» Exercise instructions: Transcribe everything in the listing below exactly, except the pictures.

== Given material ==

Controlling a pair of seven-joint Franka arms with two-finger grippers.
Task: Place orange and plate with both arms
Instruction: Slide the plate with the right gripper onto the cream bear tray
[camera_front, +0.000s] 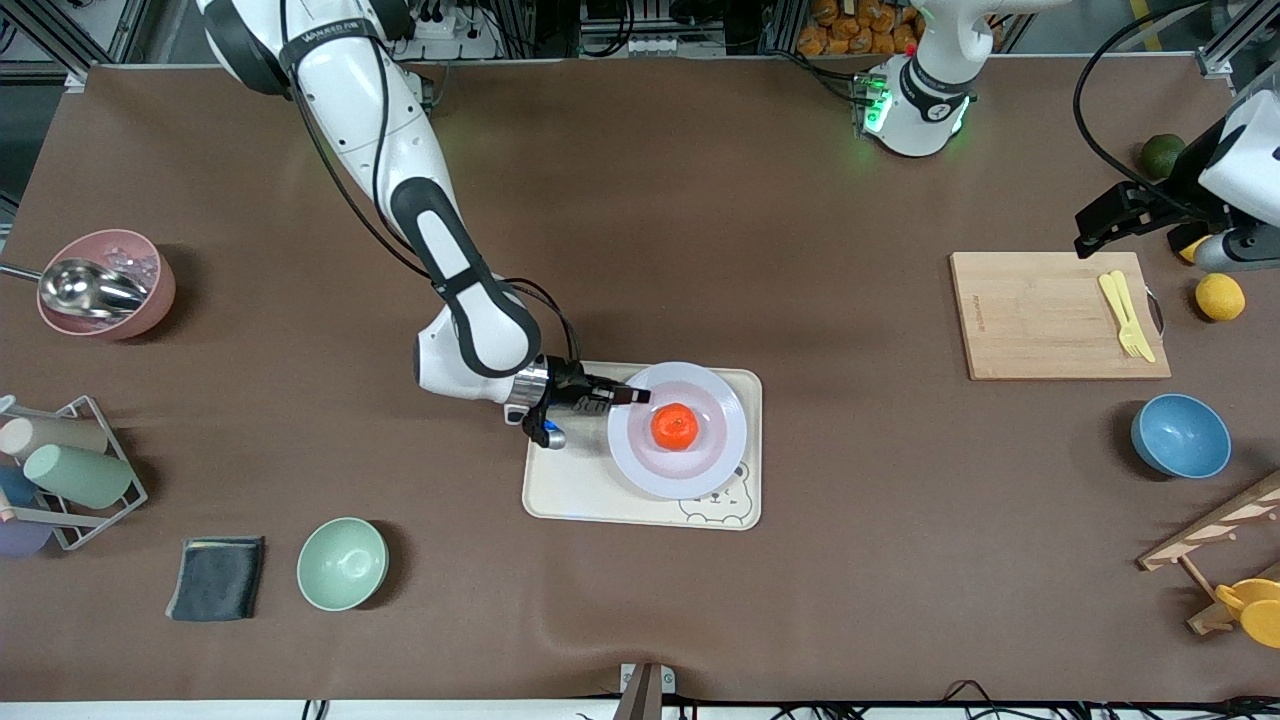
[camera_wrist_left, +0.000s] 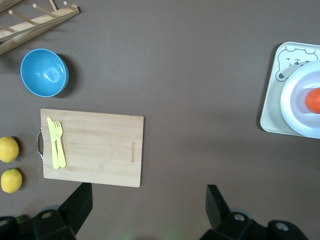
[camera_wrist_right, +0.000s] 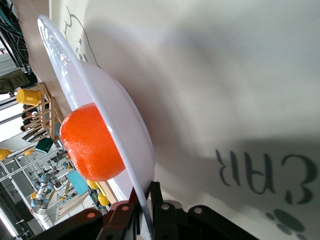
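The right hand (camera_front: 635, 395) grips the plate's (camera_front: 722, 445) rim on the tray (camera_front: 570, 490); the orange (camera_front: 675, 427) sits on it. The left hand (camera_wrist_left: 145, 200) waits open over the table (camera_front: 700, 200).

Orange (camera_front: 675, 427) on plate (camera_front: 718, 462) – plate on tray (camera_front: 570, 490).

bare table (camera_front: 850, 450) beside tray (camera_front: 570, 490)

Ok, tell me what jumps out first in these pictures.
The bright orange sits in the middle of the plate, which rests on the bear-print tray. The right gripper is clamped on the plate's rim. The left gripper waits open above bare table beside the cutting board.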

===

» The completed task:
Controlling a pair of seven-joint Franka arms with two-finger grippers.
Task: Place orange and plate with both arms
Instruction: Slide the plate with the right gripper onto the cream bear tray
[camera_front, +0.000s] 
[camera_wrist_left, +0.000s] 
[camera_wrist_right, +0.000s] 
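The right hand (camera_front: 635, 395) grips the plate's (camera_front: 722, 445) rim on the tray (camera_front: 570, 490); the orange (camera_front: 675, 427) sits on it. The left hand (camera_wrist_left: 145, 200) waits open over the table (camera_front: 700, 200).

Orange (camera_front: 675, 427) on plate (camera_front: 718, 462) – plate on tray (camera_front: 570, 490).

bare table (camera_front: 850, 450) beside tray (camera_front: 570, 490)

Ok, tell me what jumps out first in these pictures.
The bright orange sits in the middle of the plate, which rests on the bear-print tray. The right gripper is clamped on the plate's rim. The left gripper waits open above bare table beside the cutting board.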

The answer to this exercise has been fully stated.